● **Exercise details**: In your reply, reproduce the lines from the first one below to the line containing "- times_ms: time", inclusive, exactly as they stand.

● **Given material**:
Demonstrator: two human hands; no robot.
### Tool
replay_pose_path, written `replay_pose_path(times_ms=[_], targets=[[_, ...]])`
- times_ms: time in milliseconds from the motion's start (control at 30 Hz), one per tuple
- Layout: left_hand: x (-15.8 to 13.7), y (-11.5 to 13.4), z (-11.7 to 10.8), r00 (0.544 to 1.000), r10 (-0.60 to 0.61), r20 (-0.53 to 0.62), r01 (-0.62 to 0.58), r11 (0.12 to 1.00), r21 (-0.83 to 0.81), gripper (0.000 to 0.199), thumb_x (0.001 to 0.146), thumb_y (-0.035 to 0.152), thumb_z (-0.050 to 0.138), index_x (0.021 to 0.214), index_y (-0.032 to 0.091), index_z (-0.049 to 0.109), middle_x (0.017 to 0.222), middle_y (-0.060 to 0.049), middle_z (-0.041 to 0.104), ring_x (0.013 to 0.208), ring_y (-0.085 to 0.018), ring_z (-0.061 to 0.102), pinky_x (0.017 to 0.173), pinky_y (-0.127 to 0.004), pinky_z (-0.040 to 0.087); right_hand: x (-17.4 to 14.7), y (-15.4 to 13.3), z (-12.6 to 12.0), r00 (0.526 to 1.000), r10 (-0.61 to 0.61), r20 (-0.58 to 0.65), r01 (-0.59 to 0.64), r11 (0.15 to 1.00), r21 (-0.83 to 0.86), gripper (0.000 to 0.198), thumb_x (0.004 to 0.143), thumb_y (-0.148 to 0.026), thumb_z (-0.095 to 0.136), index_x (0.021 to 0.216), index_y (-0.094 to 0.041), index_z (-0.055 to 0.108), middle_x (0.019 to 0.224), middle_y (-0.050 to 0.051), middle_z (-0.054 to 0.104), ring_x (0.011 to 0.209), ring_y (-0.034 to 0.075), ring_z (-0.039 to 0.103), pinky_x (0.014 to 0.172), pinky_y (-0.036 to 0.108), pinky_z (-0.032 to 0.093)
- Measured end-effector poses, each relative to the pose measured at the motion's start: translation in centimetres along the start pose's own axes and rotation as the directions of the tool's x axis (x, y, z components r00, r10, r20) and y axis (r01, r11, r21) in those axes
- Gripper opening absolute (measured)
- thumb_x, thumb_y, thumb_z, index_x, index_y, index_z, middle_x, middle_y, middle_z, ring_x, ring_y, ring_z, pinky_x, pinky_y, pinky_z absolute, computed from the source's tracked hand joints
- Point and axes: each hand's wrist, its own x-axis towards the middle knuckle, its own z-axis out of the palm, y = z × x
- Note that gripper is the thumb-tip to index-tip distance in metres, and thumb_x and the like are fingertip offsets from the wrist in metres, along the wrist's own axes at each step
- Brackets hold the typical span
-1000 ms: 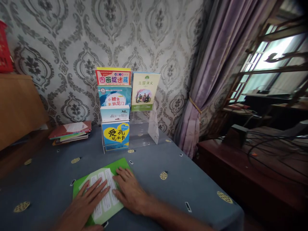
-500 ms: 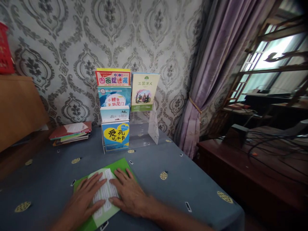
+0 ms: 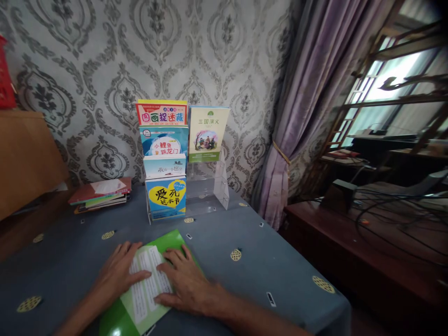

● **Output of the exercise**:
Demonstrator: two human hands; no robot.
### Tool
replay_pose_path, written `replay_pose_path(times_ms=[_], targets=[[_, ...]])`
- times_ms: time in milliseconds from the motion's start (control at 30 Hz), one per tuple

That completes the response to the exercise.